(Material supplied Opens)

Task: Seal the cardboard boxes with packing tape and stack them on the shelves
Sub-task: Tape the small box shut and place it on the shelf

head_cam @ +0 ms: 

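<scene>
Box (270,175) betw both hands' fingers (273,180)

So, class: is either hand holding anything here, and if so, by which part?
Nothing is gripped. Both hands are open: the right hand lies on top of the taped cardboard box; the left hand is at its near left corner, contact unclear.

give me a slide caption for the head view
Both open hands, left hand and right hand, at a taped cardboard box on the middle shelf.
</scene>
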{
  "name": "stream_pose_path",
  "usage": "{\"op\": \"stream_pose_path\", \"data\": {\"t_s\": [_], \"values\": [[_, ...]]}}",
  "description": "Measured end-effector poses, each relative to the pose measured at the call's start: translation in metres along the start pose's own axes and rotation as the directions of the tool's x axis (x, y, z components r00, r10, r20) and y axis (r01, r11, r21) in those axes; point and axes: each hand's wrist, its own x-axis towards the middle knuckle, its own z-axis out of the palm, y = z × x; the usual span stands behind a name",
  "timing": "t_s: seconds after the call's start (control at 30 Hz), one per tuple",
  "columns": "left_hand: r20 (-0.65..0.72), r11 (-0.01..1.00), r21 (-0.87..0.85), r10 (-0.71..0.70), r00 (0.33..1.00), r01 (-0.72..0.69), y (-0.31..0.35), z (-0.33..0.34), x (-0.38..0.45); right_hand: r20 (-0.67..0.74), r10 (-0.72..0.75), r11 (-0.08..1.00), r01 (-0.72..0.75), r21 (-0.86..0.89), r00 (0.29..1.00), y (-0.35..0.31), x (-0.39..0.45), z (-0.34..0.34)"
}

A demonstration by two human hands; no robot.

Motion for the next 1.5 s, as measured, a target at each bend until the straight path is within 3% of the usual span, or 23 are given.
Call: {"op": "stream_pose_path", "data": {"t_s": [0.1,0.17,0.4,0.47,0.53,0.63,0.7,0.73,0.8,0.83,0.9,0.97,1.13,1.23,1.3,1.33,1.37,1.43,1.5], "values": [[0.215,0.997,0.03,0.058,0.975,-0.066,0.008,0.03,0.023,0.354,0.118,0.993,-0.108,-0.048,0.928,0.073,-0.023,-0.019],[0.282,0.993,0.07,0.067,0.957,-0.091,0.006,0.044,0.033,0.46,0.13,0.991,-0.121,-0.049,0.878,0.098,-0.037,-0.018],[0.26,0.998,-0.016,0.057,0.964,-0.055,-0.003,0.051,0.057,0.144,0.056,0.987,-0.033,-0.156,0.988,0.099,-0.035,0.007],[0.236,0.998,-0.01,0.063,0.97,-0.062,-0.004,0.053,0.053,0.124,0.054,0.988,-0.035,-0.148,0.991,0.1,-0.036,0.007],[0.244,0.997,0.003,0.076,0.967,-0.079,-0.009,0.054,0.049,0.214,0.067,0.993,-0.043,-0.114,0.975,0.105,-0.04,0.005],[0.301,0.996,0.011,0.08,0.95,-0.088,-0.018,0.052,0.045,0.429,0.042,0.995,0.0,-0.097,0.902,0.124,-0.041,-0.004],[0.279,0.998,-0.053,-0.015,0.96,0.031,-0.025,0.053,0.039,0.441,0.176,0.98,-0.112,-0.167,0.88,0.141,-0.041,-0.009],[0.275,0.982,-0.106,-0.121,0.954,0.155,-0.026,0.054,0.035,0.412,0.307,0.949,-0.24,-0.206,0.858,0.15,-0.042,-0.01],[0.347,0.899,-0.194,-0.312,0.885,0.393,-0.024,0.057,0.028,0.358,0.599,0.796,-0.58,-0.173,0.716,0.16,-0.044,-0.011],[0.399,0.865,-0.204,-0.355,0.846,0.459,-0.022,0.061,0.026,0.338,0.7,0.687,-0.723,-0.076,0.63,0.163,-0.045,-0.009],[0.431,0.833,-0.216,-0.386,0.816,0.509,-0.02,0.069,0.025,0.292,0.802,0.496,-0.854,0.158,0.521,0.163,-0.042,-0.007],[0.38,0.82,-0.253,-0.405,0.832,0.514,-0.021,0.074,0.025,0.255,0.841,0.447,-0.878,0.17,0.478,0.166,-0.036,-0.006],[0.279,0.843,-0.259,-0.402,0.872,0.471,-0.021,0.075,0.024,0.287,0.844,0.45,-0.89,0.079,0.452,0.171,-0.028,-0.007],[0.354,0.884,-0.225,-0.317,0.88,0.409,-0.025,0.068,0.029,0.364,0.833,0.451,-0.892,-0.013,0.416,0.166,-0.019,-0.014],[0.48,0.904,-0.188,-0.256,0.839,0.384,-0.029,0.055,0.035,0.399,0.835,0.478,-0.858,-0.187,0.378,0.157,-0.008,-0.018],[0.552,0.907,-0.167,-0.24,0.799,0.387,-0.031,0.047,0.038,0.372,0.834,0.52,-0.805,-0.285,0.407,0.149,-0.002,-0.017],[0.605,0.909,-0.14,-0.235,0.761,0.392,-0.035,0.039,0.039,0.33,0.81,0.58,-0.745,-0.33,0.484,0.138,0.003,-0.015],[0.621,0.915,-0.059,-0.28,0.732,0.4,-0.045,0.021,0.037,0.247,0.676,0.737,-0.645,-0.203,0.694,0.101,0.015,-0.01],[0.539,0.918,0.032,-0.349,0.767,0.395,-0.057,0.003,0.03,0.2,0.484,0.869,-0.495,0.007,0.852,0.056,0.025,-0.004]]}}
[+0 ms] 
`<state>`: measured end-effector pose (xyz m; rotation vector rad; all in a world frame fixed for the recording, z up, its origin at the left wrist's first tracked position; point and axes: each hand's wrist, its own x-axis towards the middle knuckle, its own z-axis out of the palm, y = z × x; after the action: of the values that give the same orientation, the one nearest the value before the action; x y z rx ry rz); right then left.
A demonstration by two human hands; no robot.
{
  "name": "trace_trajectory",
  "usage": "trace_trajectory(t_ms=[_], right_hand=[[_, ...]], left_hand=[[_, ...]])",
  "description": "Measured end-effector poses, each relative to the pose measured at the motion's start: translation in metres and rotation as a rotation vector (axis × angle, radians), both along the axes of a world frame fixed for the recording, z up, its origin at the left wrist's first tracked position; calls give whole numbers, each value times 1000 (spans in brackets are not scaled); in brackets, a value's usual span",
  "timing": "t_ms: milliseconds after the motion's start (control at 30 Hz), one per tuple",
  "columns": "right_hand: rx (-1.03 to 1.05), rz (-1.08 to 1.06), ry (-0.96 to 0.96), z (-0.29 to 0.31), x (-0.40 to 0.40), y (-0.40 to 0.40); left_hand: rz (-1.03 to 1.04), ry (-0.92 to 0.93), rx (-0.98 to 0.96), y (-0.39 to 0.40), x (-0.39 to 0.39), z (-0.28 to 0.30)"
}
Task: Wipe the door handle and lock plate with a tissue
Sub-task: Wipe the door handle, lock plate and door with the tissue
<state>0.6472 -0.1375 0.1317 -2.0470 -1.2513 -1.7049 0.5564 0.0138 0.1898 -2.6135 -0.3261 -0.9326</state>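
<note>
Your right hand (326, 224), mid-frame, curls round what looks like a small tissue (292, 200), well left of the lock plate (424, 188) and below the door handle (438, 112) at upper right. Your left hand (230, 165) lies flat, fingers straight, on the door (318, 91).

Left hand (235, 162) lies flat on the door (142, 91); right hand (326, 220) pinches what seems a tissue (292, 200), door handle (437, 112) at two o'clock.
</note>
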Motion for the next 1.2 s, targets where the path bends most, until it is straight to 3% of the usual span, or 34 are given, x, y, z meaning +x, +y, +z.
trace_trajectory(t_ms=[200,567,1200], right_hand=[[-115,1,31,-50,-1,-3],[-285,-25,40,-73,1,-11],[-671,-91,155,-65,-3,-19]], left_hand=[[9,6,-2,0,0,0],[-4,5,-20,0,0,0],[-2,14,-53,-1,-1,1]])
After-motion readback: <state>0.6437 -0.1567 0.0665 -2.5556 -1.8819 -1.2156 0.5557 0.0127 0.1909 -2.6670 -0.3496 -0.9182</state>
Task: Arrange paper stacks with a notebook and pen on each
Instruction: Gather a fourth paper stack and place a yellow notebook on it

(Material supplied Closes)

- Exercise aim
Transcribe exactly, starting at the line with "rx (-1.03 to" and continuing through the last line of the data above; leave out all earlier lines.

- Solved problem
  "columns": "right_hand: rx (-1.03 to 1.05), rz (-1.08 to 1.06), ry (-0.96 to 0.96), z (-0.29 to 0.31), x (-0.40 to 0.40), y (-0.40 to 0.40); left_hand: rz (-1.03 to 1.04), ry (-0.92 to 0.93), rx (-0.98 to 0.96), y (-0.39 to 0.40), x (-0.39 to 0.39), z (-0.28 to 0.30)"
}
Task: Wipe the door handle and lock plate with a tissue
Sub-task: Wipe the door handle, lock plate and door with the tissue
<state>0.6472 -0.1375 0.1317 -2.0470 -1.2513 -1.7049 0.5564 0.0138 0.1898 -2.6135 -0.3261 -0.9326</state>
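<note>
Your right hand (326, 224), mid-frame, curls round what looks like a small tissue (292, 200), well left of the lock plate (424, 188) and below the door handle (438, 112) at upper right. Your left hand (230, 165) lies flat, fingers straight, on the door (318, 91).

Left hand (235, 162) lies flat on the door (142, 91); right hand (326, 220) pinches what seems a tissue (292, 200), door handle (437, 112) at two o'clock.
</note>
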Motion for the next 1.2 s, targets where the path bends most, until it is straight to 3% of the usual span, or 34 are given, x, y, z meaning +x, +y, +z.
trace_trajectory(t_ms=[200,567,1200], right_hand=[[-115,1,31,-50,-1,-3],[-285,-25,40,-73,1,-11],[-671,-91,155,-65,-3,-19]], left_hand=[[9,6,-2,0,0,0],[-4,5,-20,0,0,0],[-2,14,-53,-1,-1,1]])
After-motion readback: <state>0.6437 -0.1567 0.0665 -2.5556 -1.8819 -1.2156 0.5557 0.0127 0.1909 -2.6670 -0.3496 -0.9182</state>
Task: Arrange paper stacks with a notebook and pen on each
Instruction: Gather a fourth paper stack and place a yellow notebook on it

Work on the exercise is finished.